Olha, eu venho aqui há um bom tempo, porque eu tive um percurso acho que um pouco diferente, né? Eu venho de outra escola, e, por motivos pessoais, eu tive que interromper o meu Ensino Médio na outra escola, porque era uma escola técnica que eu cursava... (Anderson, p.223, l.8-10)

[A aluna havia feito a matrícula no CES no próprio mês de dezembro, pois ficou reprovada em sua escola de origem. Ao perguntar sobre seus estudos, a aluna mencionou rapidamente o nome da escola de onde veio] No XXX... terminei agora eu fui reprovada nas exatas aí vim resolver isso aqui (Júlia, p. 226, l.6)

[O aluno Geraldo não estipulou um prazo.]

Tenho, tenho. Ai, eu não sei quando, porque eu ainda não conversei com a faculdade, mas com certeza até o dia primeiro de março, que é quando eles começam as aulas. Ah... eu queria terminar assim agora em dezembro. Mas não vai ter como. Ainda faltam 30 provas pra fazer e não tem condição em 4 dias, não tem condição.(Marcela, p.229, l. 35-36, l.106-107)

Não, falta bem pouco na verdade. Faltam Química, Biologia, Sociologia e Filosofia... No máximo quarta-feira... (risos) esse ano! [Estávamos já em meados de dezembro]

Mas dá pra terminar, faltam poucas provas. Hoje eu termino Química, amanhã não porque eu tenho trabalho. Aí segunda eu faço... termino Biologia e... Filosofia; terça-feira é Artes e...quarta-feira Sociologia...(Vânia, p.232, l.15, l.19-20)

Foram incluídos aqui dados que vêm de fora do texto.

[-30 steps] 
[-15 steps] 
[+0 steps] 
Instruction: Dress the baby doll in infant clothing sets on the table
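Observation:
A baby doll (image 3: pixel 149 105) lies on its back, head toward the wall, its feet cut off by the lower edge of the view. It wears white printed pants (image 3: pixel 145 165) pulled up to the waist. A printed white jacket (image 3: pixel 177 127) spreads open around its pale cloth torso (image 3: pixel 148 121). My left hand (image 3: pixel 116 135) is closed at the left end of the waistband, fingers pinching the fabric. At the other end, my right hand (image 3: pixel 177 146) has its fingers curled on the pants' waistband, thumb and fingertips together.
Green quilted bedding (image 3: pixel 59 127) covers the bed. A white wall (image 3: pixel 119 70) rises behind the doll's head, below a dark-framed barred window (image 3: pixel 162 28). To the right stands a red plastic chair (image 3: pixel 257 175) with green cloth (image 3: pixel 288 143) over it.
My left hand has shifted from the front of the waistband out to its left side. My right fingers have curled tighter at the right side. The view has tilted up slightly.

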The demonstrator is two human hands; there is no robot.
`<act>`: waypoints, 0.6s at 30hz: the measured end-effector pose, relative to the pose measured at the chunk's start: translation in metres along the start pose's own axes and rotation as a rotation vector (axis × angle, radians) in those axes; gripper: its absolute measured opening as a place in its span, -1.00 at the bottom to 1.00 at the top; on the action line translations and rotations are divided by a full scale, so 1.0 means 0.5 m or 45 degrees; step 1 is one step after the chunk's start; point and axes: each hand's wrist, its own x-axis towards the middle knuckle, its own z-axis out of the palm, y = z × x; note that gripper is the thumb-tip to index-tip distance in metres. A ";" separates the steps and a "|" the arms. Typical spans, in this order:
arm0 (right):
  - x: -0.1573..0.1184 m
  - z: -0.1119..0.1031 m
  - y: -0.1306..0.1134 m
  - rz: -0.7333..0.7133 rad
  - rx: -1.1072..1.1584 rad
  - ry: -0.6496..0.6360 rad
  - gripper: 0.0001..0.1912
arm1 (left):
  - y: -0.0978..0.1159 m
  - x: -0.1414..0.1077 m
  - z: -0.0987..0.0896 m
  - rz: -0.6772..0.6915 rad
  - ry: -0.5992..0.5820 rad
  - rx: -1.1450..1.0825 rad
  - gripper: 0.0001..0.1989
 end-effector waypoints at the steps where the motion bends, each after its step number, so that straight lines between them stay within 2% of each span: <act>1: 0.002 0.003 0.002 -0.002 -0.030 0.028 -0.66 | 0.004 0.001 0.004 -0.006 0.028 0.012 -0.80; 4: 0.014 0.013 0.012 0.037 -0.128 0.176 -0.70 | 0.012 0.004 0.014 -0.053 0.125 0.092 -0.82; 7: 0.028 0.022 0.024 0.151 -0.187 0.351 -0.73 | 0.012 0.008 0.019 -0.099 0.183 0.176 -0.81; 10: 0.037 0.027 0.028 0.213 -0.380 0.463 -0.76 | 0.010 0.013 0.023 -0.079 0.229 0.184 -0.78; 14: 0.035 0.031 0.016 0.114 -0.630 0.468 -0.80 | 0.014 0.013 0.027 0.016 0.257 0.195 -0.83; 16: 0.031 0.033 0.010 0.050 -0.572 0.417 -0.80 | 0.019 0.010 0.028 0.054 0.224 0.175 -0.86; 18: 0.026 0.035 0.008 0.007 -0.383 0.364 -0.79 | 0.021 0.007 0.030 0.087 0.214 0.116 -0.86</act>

No tocante às respostas relativas ao prazo estipulado para o término do Ensino Médio, estas nos servem como base para constatar nossa hipótese de que o aluno espera acompanhar o ritmo da escola, mas nem sempre consegue cumprir as metas estabelecidas por eles mesmos. E, em especial, na resposta do aluno Gabriel percebe-se que, muitas vezes, a flexibilidade de horários e de escolhas se, por um lado facilita a vida do aluno, por outro, faz com que ele não estabeleça um vínculo maior com a escola. À exceção da aluna Júlia que ficou na escola um curto espaço de tempo, pois só lhe restava concluir três disciplinas relativas ao terceiro ano – com um número bem reduzido de provas – os demais estavam na escola um tempo maior que o previsto.

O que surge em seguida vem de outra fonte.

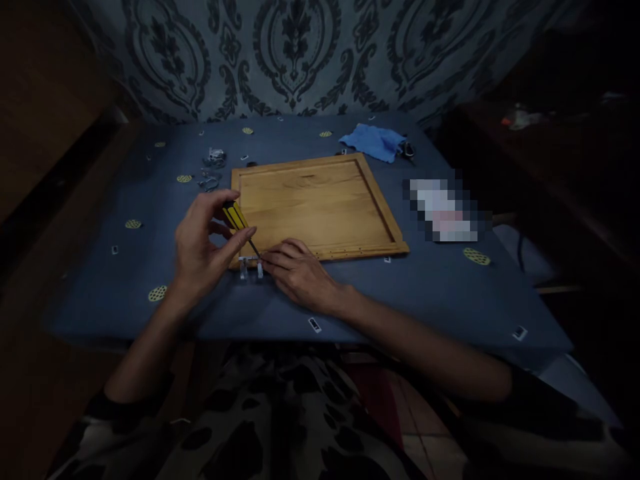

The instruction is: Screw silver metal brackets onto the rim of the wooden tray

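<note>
A framed wooden panel [310, 203] lies flat on the table, its near edge towards me. My left hand [203, 240] grips a screwdriver [235, 216] by its yellow and black handle, which leans to the left. The shaft slants down to a small metal hinge [251, 265] at the panel's near left corner. Beside the shaft tip, my right hand [300, 273] rests on the panel's near edge, fingertips at the hinge. Whether those fingers pinch a screw cannot be made out.
Loose metal pieces [215, 158] lie beyond the panel's left corner. At the back right sits a crumpled blue cloth [374, 141] with a dark object against it. A pixelated pale item [445, 210] lies right of the panel. A patterned curtain [295, 53] hangs behind the table.
</note>
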Motion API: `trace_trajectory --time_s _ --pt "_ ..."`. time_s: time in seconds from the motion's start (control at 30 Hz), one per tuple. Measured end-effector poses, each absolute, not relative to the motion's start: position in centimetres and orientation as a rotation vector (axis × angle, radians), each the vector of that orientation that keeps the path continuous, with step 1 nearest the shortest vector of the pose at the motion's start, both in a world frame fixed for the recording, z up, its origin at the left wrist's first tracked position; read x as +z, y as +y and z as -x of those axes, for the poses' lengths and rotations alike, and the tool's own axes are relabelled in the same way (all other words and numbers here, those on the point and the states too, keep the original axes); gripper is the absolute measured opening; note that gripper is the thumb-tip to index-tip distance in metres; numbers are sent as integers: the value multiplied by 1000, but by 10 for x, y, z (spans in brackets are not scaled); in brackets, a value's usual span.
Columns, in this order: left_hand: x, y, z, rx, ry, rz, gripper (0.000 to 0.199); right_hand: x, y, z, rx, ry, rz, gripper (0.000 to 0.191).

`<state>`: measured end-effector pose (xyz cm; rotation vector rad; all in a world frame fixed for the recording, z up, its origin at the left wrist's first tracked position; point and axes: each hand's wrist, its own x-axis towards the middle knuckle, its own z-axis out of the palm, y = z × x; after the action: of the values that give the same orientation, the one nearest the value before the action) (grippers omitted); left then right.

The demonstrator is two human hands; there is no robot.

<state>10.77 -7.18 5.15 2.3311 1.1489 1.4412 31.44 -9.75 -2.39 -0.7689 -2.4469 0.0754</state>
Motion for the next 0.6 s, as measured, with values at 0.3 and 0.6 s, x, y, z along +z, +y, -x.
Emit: trace_trajectory --time_s 0.3,0.6 --pt "56 -70 -107 1347 1106 -2324 42 -24 -97 -315 66 -2450 758 30" --pt "59 -68 -109 1332 1110 -2300 41 -23 -97 -315 64 -2447 782 31"
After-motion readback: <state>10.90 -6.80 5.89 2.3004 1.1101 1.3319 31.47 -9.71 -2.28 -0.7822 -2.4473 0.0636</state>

Confirma-se a suposição de que os alunos buscam nessa escola a expectativa de concluir rapidamente seus estudos; no entanto, nem sempre conseguem. Neste aspecto, nos deparamos com um problema comumente encontrado nos centros de estudos, cujo cerne reside no fato de o aluno ser responsável por ele mesmo, por seus horários e seus estudos. Veja-se que Gabriel menciona “aí no finalzinho do ano...” sugerindo que há uma correria própria da época para a tentativa de se concluir o Ensino Médio dentro do ano estipulado. Assim, ao fazer uso do diminutivo em “no finalzinho do ano”, o aluno reforça o pouco tempo para a conclusão dos estudos e, com isso, gera-se uma expectativa de iniciar o próximo ano com as mesmas pendências.

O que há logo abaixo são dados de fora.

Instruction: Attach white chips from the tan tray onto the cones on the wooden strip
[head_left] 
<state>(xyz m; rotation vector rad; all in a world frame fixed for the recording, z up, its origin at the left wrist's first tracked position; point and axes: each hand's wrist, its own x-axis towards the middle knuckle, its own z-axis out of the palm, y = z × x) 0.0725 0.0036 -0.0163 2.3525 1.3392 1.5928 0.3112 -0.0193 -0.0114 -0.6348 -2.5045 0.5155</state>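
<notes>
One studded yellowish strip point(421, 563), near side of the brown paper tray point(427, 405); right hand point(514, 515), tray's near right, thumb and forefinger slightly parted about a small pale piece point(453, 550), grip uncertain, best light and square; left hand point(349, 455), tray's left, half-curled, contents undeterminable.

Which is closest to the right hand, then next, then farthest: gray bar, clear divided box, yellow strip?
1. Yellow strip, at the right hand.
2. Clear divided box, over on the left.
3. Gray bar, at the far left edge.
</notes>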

A correria da qual se refere o aluno Gabriel vê-se de forma bem concreta na resposta da aluna Juliana que admite faltar uma série de disciplinas e ainda assim pretender terminar o Ensino Médio dentro do ano corrente – já estávamos no mês de dezembro. Observe-se que a aluna enumera as disciplinas que irá cumprir a cada dia por meio de modalizadores “hoje, amanhã, segunda e terça”. Cabe-nos refletir sobre o conceito de suplência versus a finalidade única de obtenção do diploma.

Há que se ressaltar que, nos fragmentos, o uso de modalizadores deônticos, tais como “queria terminar” o qual manifesta um desejo improvável de ser concretizado e “eu queria ter terminado” denotando já a consequência de um desejo não realizado. Por outro lado, na fala de Marcela o uso da negação expressa uma imprecisão em relação ao término dos estudos. Já a fala do aluno Anderson “eu tive que interromper” impetra uma ordem imposta, extraindo de si a responsabilidade de não ter concluído o Ensino Médio.